• [EXERCISE BRIEF]
Word for word, restate every entry that follows.

• [INPUT RECORDS]
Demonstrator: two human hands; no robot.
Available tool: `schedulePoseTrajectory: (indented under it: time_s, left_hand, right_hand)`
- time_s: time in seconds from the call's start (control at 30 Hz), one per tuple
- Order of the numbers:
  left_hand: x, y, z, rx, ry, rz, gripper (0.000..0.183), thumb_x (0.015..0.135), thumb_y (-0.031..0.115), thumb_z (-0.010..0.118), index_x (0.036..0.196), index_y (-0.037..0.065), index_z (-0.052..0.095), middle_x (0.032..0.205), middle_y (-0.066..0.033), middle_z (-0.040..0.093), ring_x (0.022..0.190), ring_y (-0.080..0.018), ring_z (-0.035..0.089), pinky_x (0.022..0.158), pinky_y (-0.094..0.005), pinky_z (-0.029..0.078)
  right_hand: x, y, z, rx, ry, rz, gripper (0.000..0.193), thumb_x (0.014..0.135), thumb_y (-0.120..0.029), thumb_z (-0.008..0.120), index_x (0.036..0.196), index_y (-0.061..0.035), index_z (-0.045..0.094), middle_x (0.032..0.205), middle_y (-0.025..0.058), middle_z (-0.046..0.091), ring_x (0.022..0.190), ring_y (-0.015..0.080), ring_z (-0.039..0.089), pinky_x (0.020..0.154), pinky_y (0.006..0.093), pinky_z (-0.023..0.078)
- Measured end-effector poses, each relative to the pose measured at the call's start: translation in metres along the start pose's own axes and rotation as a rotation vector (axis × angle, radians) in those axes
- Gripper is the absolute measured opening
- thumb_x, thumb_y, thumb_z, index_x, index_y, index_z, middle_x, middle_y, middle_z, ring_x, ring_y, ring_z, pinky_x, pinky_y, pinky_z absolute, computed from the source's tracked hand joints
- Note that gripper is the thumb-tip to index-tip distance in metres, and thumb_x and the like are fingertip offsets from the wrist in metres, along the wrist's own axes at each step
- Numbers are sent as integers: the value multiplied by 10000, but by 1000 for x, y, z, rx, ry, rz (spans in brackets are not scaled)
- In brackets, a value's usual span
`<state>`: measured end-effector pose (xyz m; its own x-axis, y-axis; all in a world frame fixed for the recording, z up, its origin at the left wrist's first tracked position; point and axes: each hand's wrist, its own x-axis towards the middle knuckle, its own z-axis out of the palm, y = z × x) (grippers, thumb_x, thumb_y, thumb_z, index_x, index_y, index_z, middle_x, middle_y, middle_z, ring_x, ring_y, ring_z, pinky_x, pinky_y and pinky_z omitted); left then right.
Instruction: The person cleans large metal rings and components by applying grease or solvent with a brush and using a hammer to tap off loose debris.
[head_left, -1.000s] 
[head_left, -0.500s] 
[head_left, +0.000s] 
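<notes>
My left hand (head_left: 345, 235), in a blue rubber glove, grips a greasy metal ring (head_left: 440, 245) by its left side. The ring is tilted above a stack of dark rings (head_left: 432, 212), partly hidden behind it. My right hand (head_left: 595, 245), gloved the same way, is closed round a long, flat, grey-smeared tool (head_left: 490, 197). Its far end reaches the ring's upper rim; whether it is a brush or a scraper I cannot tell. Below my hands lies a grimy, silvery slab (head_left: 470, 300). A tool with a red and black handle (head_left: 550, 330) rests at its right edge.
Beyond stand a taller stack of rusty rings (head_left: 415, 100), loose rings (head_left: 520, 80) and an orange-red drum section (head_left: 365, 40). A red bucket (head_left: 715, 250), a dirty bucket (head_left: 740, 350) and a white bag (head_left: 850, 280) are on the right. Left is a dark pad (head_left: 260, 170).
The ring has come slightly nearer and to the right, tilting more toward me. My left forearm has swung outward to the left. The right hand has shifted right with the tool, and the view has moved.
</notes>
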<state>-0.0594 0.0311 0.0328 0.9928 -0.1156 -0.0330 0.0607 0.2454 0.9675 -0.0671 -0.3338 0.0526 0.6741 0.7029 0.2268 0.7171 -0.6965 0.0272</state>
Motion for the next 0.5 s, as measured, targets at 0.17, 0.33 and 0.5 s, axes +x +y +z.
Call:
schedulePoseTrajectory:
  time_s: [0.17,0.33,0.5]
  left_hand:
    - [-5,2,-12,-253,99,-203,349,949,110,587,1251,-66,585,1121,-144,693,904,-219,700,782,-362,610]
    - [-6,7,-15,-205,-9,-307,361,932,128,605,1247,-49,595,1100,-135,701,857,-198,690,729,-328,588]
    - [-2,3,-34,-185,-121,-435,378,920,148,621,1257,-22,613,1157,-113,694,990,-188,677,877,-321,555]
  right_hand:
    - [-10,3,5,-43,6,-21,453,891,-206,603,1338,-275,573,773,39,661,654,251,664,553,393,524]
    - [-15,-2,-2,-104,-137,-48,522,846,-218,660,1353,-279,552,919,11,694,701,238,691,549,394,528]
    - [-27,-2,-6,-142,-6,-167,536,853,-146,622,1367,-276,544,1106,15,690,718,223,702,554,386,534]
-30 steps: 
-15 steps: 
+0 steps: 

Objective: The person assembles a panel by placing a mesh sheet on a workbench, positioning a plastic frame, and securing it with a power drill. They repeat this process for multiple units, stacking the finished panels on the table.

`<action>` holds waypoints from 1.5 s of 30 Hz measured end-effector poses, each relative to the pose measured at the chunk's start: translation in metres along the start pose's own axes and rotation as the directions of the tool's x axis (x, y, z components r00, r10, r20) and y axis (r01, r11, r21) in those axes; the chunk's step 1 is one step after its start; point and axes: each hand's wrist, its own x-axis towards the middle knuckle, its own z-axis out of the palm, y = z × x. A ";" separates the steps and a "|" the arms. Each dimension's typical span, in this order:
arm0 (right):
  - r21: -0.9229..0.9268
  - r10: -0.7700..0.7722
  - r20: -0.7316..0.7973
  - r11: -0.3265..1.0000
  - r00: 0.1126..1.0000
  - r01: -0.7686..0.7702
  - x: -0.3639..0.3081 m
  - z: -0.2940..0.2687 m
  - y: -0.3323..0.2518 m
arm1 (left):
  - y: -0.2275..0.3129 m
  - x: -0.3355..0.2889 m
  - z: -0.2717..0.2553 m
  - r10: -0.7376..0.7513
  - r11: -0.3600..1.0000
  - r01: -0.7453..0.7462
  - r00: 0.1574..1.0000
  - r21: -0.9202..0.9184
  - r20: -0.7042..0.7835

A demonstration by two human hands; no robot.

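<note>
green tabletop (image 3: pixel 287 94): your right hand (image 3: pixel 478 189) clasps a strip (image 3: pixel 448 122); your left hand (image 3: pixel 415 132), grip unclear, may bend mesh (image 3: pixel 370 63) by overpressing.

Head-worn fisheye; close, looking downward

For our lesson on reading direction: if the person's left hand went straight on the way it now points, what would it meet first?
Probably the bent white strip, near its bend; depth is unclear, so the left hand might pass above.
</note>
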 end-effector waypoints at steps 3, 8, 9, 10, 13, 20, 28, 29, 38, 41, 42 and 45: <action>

• [WRITTEN RESPONSE]
Demonstrator: two human hands; no robot.
Available tool: `schedulePoseTrajectory: (indented under it: time_s, left_hand, right_hand)`
- time_s: time in seconds from the call's start (control at 30 Hz), one per tuple
- Order of the numbers:
  left_hand: x, y, z, rx, ry, rz, gripper (0.000..0.183), thumb_x (0.015..0.135), thumb_y (-0.031..0.115), thumb_z (-0.010..0.118), index_x (0.036..0.196), index_y (-0.037..0.065), index_z (-0.052..0.095), middle_x (0.032..0.205), middle_y (-0.066..0.033), middle_z (-0.040..0.093), ring_x (0.022..0.190), ring_y (-0.080..0.018), ring_z (-0.035..0.089), pinky_x (0.022..0.158), pinky_y (-0.094..0.005), pinky_z (-0.029..0.078)
  right_hand: x, y, z, rx, ry, rz, gripper (0.000..0.193), thumb_x (0.014..0.135), thumb_y (-0.120..0.029), thumb_z (-0.008..0.120), index_x (0.036..0.196), index_y (-0.061..0.035), index_z (-0.045..0.094), middle_x (0.032..0.205), middle_y (-0.025..0.058), middle_z (-0.046..0.091), ring_x (0.022..0.190), ring_y (-0.015..0.080), ring_z (-0.039..0.089), pinky_x (0.020..0.154), pinky_y (0.006..0.093), pinky_z (-0.023..0.078)
- Measured end-effector poses, each relative to the pose measured at the call's start: translation in metres along the start pose's own axes and rotation as a rotation vector (axis × angle, radians) in those axes
- Gripper is the absolute measured opening
- thumb_x, thumb_y, thumb_z, index_x, index_y, index_z, middle_x, middle_y, middle_z, ring_x, ring_y, ring_z, pinky_x, pinky_y, pinky_z absolute, computed from the source's tracked hand joints
- Note that gripper is the thumb-tip to index-tip distance in metres, and thumb_x and the like are fingertip offsets from the wrist in metres, along the wrist's own axes at each step
- Numbers are sent as integers: the value multiplied by 10000, but by 1000 for x, y, z, rx, ry, rz (spans in brackets are not scaled)
- In brackets, a value's usual span
`<state>`: measured end-effector pose (xyz m; its own x-axis, y-axis; all in a world frame fixed for the recording, z up, its origin at the left wrist's first tracked position; point and axes: each hand's wrist, its own x-axis towards the middle knuckle, its own z-axis out of the palm, y = z × x) (grippers, thumb_x, thumb_y, thumb_z, index_x, index_y, index_z, middle_x, middle_y, middle_z, ring_x, ring_y, ring_z, pinky_x, pinky_y and pinky_z omitted); left then right.
Instruction: The person cleans large metal rings and components by applying grease or solvent with a brush and using a hammer to tap off loose debris.
[head_left, -1.000s] 
[head_left, -0.500s] 
[head_left, +0.000s] 
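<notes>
My left hand (head_left: 345, 235), in a blue rubber glove, grips a greasy metal ring (head_left: 440, 245) by its left side. The ring is tilted above a stack of dark rings (head_left: 432, 212), partly hidden behind it. My right hand (head_left: 595, 245), gloved the same way, is closed round a long, flat, grey-smeared tool (head_left: 490, 197). Its far end reaches the ring's upper rim; whether it is a brush or a scraper I cannot tell. Below my hands lies a grimy, silvery slab (head_left: 470, 300). A tool with a red and black handle (head_left: 550, 330) rests at its right edge.
Beyond stand a taller stack of rusty rings (head_left: 415, 100), loose rings (head_left: 520, 80) and an orange-red drum section (head_left: 365, 40). A red bucket (head_left: 715, 250), a dirty bucket (head_left: 740, 350) and a white bag (head_left: 850, 280) are on the right. Left is a dark pad (head_left: 260, 170).
The ring has come slightly nearer and to the right, tilting more toward me. My left forearm has swung outward to the left. The right hand has shifted right with the tool, and the view has moved.
</notes>
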<state>-0.0594 0.0311 0.0328 0.9928 -0.1156 -0.0330 0.0607 0.2454 0.9675 -0.0671 -0.3338 0.0526 0.6741 0.7029 0.2268 0.7171 -0.6965 0.0272</state>
Motion for the next 0.5 s, as measured, targets at 0.17, 0.33 and 0.5 s, axes +x +y +z.
Call:
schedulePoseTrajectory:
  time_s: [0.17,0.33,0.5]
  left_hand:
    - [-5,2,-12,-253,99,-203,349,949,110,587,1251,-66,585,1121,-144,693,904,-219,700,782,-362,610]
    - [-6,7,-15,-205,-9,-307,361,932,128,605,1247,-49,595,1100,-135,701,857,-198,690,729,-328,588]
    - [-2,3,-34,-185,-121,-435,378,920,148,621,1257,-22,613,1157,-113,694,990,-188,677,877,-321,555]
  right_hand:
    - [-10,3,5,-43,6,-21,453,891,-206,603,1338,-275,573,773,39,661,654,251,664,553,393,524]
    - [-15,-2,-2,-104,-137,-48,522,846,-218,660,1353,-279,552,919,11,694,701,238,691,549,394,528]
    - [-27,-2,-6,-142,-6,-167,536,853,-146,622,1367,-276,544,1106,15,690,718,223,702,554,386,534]
-30 steps: 
-15 steps: 
+0 steps: 

Objective: The person assembles a panel by placing a mesh sheet on a workbench, positioning a plastic frame, and securing it with a power drill. They repeat this process for multiple units, stacking the finished panels on the table.

`<action>` holds waypoints from 1.5 s of 30 Hz measured end-effector poses, each relative to the pose measured at the chunk's start: translation in metres along the start pose's own axes and rotation as the directions of the tool's x axis (x, y, z components r00, r10, r20) and y axis (r01, r11, r21) in those axes; the chunk's step 1 is one step after its start; point and axes: each hand's wrist, its own x-axis towards the middle knuckle, its own z-axis out of the palm, y = z × x. A ";" separates the steps and a "|" the arms. Each dimension's typical span, in this order:
arm0 (right):
  - r21: -0.9229..0.9268
  - r10: -0.7700..0.7722
  - r20: -0.7316..0.7973
  - r11: -0.3265..1.0000
  - r00: 0.1126..1.0000
  - r01: -0.7686..0.7702
  - x: -0.3639..0.3081 m
  - z: -0.2940..0.2687 m
  - y: -0.3323..0.2518 m
arm1 (left):
  - y: -0.2275..0.3129 m
  - x: -0.3355..0.2889 m
  - z: -0.2717..0.2553 m
  - r10: -0.7376..0.7513
  - r11: -0.3600..1.0000
  - r01: -0.7453..0.7462
  - r00: 0.1574..1.0000
  - r21: -0.9202..0.9184
  - r20: -0.7042..0.7835

A demonstration by two human hands; no robot.

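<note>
green tabletop (image 3: pixel 287 94): your right hand (image 3: pixel 478 189) clasps a strip (image 3: pixel 448 122); your left hand (image 3: pixel 415 132), grip unclear, may bend mesh (image 3: pixel 370 63) by overpressing.

Head-worn fisheye; close, looking downward

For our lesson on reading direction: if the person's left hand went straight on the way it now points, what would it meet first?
Probably the bent white strip, near its bend; depth is unclear, so the left hand might pass above.
</note>
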 end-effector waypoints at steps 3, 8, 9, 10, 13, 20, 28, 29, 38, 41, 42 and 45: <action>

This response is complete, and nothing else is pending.